Thursday, January 23, 2014

Typhoid Fever


Recently I wrote about Warren Alwood, my husband’s great grandfather.  Warren’s father Charles Alwood/Allwood died during the Civil War of typhoid fever, and later, Warren’s adopted son Frankie died of it in 1900.  Just what was this scourge that broke up so many families and caused so much grief in those times?

WebMD.com says that typhoid fever is most often caused by the Salmonella typhi or paratyphi bacteria.  The bacteria are deposited in water or food by a human carrier and then spread to others.  It is most commonly transmitted through polluted water supplies, poor public sanitation, or contaminated food, which explains why it was so prevalent on crowded immigrant ships, in overcrowded city slums, and in hastily-formed army camps.

Despite the development of a vaccine in 1901 which was used on the entire U.S. Army before WWI, nevertheless in the 1920s there were over 35,000 deaths in the United States from typhoid, as compared to about 400 cases annually today.  (Worldwide there are still 13 million cases annually, with over half a million deaths.)  The use of antibiotics have greatly reduced the mortality rate.
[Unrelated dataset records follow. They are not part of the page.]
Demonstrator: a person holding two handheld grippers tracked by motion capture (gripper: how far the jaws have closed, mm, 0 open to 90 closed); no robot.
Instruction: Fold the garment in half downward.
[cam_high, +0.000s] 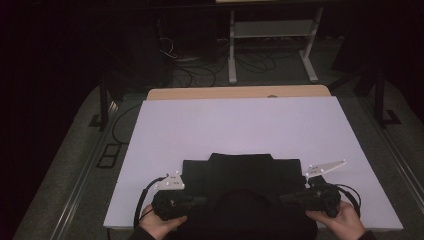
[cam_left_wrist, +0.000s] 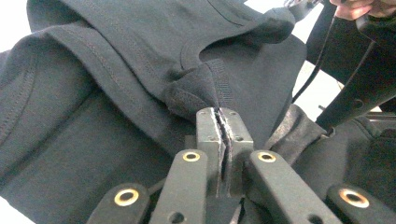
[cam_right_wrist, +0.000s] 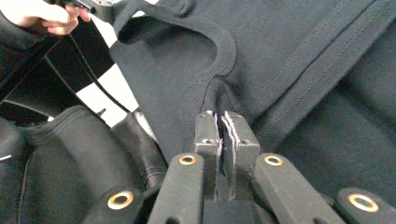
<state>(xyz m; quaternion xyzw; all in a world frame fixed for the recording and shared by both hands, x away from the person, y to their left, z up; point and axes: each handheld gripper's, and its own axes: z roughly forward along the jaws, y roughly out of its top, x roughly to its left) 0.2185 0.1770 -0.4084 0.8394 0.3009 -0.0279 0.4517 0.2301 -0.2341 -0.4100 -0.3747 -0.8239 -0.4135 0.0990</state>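
A black T-shirt lies on the white desk, close to the near edge and about in the middle between the left and right edges, with its far part flat and its near part lifted toward the person. The left gripper has its jaws pressed together on a fold of the cloth beside the ribbed collar, and the cloth is bunched just above the tips. The right gripper pinches the shirt in the same way, at the seam just under the curved neckline. In the high view the left gripper and the right gripper stand near the two near corners of the shirt, each one in a hand, with the jaws pointing inward toward each other. Behind the far edge of the desk a strip of wooden table shows, and farther back a white frame stands on the dark floor.
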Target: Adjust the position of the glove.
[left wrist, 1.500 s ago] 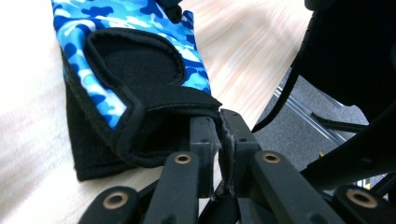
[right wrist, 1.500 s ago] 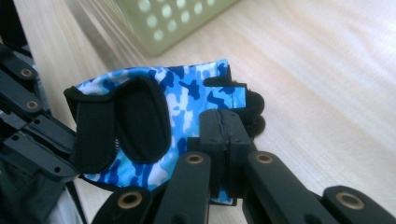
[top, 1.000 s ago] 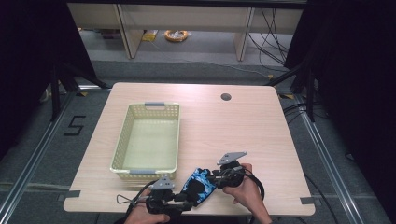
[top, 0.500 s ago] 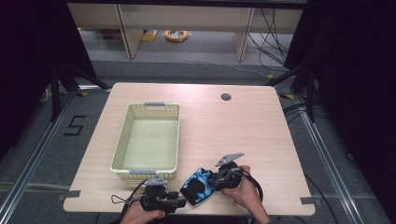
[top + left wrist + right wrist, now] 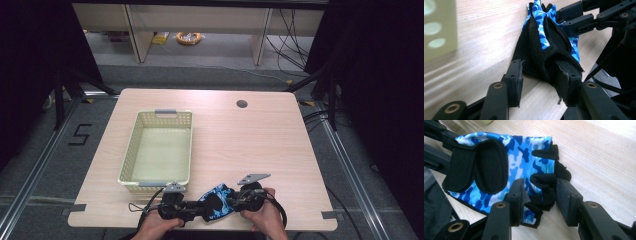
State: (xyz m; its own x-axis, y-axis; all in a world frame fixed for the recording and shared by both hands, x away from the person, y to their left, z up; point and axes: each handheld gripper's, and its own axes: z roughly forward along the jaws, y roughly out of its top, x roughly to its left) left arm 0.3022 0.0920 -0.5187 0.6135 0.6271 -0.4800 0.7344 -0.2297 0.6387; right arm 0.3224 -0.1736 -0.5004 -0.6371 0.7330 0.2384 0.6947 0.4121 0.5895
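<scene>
Two hand-held grippers meet on a blue camouflage glove [image 5: 216, 201] at the near edge of the table [image 5: 280, 145], in front of the near right corner of a pale yellow basket [image 5: 159, 150]. The left gripper [image 5: 539, 82] has just been closing; its jaws straddle the black wrist end of the glove, one pad under the folded cuff, the other beside the fabric, and whether they pinch it cannot be told. The right gripper [image 5: 540, 200] stands with its jaws partly apart around the glove's black finger stubs, one pad touching them, the other just beside; a firm clamp is not evident.

To do this step well, each gripper should probably bite squarely on both layers of cloth before any lift, keeping the glove stretched between them so it does not slip or bunch.

From above, the hands [image 5: 260, 220] and gripper bodies cover much of the glove, and the person's forearms are cut off by the frame's bottom.
</scene>
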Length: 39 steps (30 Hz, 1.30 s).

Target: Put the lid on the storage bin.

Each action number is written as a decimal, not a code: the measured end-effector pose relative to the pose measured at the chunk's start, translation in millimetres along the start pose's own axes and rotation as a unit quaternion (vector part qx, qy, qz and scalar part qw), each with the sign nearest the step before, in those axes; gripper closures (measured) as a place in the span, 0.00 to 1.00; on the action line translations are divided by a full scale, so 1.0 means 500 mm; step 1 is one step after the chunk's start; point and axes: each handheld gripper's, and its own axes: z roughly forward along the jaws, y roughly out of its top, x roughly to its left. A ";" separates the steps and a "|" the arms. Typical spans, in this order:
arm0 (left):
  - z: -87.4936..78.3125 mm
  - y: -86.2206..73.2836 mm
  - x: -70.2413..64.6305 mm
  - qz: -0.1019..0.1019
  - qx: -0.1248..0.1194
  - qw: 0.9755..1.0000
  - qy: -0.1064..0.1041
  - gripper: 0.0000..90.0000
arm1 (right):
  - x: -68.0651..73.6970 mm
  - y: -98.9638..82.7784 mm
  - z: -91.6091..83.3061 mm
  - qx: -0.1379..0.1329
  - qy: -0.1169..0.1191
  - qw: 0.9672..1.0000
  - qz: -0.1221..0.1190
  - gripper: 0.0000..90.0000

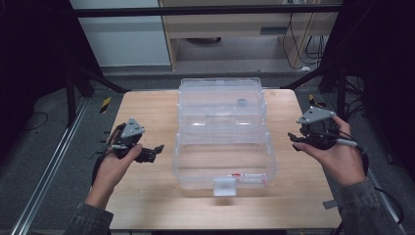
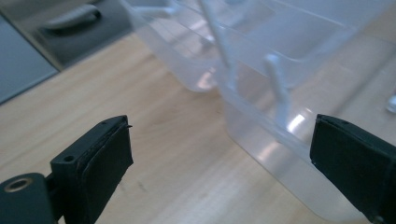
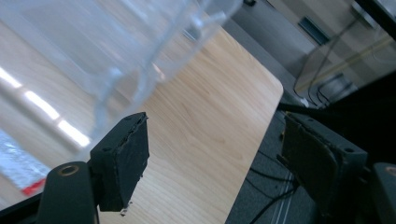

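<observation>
Flanking the clear plastic box (image 1: 222,139) on the desk (image 1: 147,110), left gripper (image 1: 147,152) and right gripper (image 1: 298,139) hold their fingers open, empty, well apart from its walls.

No text, brand, number or sign can be read. A white label with a red end (image 1: 247,175) is seen lying low in the near part of the clear plastic box (image 1: 222,147), but its print is too small and blurred to be made out. A yellow-and-black striped marking (image 1: 105,104) is seen on the floor beside the surface (image 1: 147,196); no lettering is borne by it.
</observation>
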 end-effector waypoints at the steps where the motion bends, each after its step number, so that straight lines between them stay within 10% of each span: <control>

What did typhoid fever look like?  Encyclopaedia Brittanica (britannica.com) says that after 10 to 14 days the early symptoms appear:  headache, aching, fever, restlessness, and perhaps nosebleeds, cough, and gastric upset.  Fever then develops, reaching 103 to 104 degrees.  By week two, a rose-colored rash appears on the body for four or five days, then disappears.  Then comes hemorrhage of the intestinal walls; after that, mental confusion and delirium sets in.  By week three, the typhoid victim is emaciated, suffers from acute abdominal distress, and the mental disturbance is pronounced.  By week four, for the lucky ones, the symptoms abate and recovery occurs—but if untreated, typhoid fever is fatal in about 25% of cases.

The most famous carrier of typhoid fever, Mary Mallon—“Typhoid Mary”—worked as a cook in New York City in the early 1900s.  When she refused to believe she was a carrier and give up working as a cook, even after repeated warnings, public health authorities had her quarantined for the last 26 years of her life. 

The most famous typhoid death is probably that of Queen Victoria’s husband Albert at age 42—although modern experts lean towards the theory that it was probably something more chronic like Crohn’s disease.  Victoria blamed their eldest son the Prince of Wales’ wild escapades for causing her husband’s death, and she never forgave her son for it—nor did she ever stop wearing black and mourning her beloved Prince Albert.

But most typhoid deaths were of the more ordinary kind, like my husband’s great-great-grandfather Charles Alwood, who died in a Union Army camp in North Carolina in July of 1865, and young Frankie Alwood, who died in 1900 in a small town in Ohio at the tender age of 14.